Il pensiero che anche quei disgraziati, colpevoli o no di qualcosa, avessero visto quell’occhio malvagio guardarli con avidità, pochi istanti prima di essere gettati nelle sue profondità, era angosciante. Mi sembrava quasi sentire le loro preghiere disperate, per essere risparmiati, magari in nome dei loro figli che li aspettavano a casa…e poi le grida di terrore e dolore, i tonfi sordi, i lamenti dei feriti in fondo al pozzo, che risuonavano cupi da quella gola infernale.

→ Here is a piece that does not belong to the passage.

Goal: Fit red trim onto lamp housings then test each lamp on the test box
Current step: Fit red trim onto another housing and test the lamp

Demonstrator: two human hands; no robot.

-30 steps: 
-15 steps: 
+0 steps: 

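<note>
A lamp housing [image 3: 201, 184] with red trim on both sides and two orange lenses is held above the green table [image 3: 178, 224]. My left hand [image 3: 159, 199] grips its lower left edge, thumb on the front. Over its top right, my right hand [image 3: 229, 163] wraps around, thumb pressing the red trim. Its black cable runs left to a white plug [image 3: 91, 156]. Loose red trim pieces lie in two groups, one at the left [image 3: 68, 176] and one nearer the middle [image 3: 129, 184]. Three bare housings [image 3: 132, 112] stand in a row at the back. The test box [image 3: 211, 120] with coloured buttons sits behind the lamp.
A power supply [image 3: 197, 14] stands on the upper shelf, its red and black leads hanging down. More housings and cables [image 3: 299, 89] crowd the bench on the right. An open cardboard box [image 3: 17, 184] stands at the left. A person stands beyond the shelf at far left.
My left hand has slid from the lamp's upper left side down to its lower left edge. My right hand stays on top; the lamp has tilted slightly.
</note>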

Eppure, quel giorno d’estate in cui eravamo andati là, la natura intorno al “Buco di luce” era così bella. Di una bellezza misteriosa, ma bella. I richiami degli uccelli, qualche farfalla bianca sulle strette radure che a volte si aprivano improvvisamente tra la vegetazione, qualche piccolo fiore azzurro che cresceva sul margine del pozzo. Come a significare che la vita vuol sempre trionfare sulla morte, la bellezza sull’orrore.

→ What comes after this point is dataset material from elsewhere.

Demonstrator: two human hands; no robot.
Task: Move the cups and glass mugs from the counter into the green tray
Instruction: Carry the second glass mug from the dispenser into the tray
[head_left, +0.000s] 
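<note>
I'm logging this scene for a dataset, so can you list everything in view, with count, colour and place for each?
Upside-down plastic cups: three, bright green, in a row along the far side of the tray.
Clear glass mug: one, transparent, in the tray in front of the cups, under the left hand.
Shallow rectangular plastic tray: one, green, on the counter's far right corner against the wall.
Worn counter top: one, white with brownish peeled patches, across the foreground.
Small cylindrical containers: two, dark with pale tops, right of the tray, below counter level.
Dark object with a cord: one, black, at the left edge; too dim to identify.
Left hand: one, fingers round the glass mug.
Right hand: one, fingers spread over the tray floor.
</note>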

Antichi miti e leggende popolari, forse dei Celti, che avevano un tempo abitato questo altopiano, raccontavano che un tempo molto lontano abitassero i quei boschi sacri delle ninfe chiamate “Aganis”. Alcuni dicevano fossero ninfe dotate di poteri e buone d’animo, ma che col calare del sole, o se stuzzicate da persone malvagie, potevano diventare molto cattive e pericolose. (Altre storie invece, raccontavano che queste creature del bosco fossero delle vere e proprie streghe). Ma tutte le leggende concordavano sul fatto che queste creature misteriose, la notte, si rifugiassero nelle profondità di quel Buco e che lì cuocessero il loro pasto. Questo, sostenevano i tagliaboschi, era il motivo per cui si vedeva alcune notti un bagliore brillante venire dalla profondità del Bus de la lum.

Questo è solo un piccolo ricordo di quella prima volta che andai in quel posto così denso (ancora oggi) di umana sofferenza e speranza. Ma da allora, ogni anno ci ritorno al Bus de la lum. Porto con me un fiore e una preghiera per quelle povere anime a ricordare la loro sventura, con la speranza che oggi riposino in pace.

Marco Pirina mancò improvvisamente nel 2011, mentre stava facendo delle ricerche storiche nel Bellunese per un suo nuovo libro. Al di là di ogni giudizio o posizione politica, rimane di lui il ricordo di uno storico che non ha avuto paura di sporcarsi le mani con documenti scottanti, che molti storici di professione fingevano di non vedere. Fu instancabile nella continua ricerca di prove e testimonianze di chi la guerra l’aveva vissuta sulla propria pelle, anche per dare un nome e un volto a chi era stato inghiottito dalle foibe, nel dimenticatoio delle violenze storiche seguite alla fine della guerra.

E’ anche grazie a lui e a quelli come lui se oggi i libri di storia nelle scuole d’Italia possono ospitare anche la voce di coloro che voce non avevano più, “Silentes Loquimur”.